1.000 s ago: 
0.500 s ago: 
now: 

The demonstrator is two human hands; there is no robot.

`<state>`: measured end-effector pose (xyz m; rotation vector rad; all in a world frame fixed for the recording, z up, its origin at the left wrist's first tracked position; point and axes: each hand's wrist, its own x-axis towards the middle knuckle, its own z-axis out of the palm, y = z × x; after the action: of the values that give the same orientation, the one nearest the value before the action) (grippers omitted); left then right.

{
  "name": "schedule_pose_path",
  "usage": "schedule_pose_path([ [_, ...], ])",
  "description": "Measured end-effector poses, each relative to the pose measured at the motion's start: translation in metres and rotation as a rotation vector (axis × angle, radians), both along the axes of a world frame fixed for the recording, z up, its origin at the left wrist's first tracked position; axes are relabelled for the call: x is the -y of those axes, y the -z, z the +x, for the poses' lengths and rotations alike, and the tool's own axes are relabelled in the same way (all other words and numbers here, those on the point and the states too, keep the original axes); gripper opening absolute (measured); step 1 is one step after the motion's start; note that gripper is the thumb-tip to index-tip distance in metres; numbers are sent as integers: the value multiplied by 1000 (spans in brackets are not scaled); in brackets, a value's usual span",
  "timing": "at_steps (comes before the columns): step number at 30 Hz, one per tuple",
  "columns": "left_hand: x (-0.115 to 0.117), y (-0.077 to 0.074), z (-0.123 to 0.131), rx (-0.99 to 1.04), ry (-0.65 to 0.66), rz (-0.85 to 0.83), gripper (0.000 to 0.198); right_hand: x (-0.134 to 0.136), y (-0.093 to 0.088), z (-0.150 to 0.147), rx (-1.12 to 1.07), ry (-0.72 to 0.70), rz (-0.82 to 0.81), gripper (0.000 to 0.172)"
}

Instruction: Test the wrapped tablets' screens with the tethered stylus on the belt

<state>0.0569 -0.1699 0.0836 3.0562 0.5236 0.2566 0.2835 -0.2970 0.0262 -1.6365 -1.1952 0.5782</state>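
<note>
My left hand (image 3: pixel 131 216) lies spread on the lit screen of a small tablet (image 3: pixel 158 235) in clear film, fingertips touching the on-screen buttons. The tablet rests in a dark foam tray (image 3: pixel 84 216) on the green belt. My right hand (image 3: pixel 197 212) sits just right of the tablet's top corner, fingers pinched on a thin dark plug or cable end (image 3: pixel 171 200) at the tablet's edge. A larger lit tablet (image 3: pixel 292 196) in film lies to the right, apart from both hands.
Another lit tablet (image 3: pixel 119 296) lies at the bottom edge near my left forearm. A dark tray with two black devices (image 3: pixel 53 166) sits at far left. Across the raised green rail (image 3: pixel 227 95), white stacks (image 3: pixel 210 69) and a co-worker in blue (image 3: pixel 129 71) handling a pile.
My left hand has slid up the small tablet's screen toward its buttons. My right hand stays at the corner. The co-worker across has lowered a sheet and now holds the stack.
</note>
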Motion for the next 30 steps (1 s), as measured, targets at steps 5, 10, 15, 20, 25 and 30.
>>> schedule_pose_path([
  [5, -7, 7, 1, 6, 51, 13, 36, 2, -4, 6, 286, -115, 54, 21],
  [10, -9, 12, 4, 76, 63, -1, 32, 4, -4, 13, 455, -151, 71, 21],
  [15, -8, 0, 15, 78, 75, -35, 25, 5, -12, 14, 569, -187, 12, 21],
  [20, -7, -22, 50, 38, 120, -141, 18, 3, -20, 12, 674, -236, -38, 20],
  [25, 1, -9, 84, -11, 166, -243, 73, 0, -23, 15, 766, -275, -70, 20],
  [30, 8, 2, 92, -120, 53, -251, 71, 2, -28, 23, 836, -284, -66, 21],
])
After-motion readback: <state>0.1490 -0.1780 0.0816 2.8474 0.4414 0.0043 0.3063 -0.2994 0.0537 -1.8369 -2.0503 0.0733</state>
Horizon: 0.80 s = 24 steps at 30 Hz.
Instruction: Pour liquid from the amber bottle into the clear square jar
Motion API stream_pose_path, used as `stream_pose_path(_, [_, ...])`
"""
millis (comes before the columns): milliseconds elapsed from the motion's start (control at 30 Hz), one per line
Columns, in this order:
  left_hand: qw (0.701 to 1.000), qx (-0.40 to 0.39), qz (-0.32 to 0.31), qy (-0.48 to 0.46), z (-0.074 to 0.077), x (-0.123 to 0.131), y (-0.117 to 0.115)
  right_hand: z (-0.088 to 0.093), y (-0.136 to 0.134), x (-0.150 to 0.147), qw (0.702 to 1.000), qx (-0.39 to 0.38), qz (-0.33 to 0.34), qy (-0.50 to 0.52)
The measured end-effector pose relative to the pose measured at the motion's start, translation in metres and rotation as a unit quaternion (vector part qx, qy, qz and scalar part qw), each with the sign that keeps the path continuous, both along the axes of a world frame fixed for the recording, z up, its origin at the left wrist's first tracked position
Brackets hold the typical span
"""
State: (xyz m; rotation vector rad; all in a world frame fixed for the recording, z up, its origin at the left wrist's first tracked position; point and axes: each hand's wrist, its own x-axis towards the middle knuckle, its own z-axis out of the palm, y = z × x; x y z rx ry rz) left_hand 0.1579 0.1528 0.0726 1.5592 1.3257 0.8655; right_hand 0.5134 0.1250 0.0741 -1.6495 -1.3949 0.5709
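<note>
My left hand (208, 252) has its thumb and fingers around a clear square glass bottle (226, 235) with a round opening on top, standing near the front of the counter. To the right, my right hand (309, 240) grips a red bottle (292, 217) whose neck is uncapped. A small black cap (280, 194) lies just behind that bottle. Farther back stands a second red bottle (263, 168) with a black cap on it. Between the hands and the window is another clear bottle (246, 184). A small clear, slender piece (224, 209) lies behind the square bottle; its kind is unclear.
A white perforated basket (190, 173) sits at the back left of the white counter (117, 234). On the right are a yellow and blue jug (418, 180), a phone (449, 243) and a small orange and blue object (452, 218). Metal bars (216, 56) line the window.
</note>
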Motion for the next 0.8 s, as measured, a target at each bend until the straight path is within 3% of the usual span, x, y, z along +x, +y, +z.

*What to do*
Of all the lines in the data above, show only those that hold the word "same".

*Output*
`<state>`: measured end-effector pose (xyz m; rotation vector rad; all in a world frame fixed for the recording, z up, its origin at the left wrist's first tracked position; point and axes: each hand's wrist, its own x-axis towards the middle knuckle, its own z-axis out of the palm, y = z × x; after the action: of the values that give the same orientation, the one nearest the value before the action) (grippers omitted); left then right.
  "description": "Measured end-effector poses, each relative to the pose measured at the motion's start: translation in metres and rotation as a rotation vector (axis × angle, radians), both along the axes of a world frame fixed for the recording, z up, its origin at the left wrist's first tracked position; axes are relabelled for the call: x is the -y of those axes, y the -z, z the +x, for the poses' lengths and rotations alike, and the tool's own axes are relabelled in the same way (all other words and numbers here, those on the point and the states too, keep the original axes); gripper opening absolute (measured); step 1 is one step after the motion's start; note that gripper is the thumb-tip to index-tip distance in metres; numbers are sent as integers: the value multiplied by 1000 (spans in brackets are not scaled); in brackets, a value's usual span",

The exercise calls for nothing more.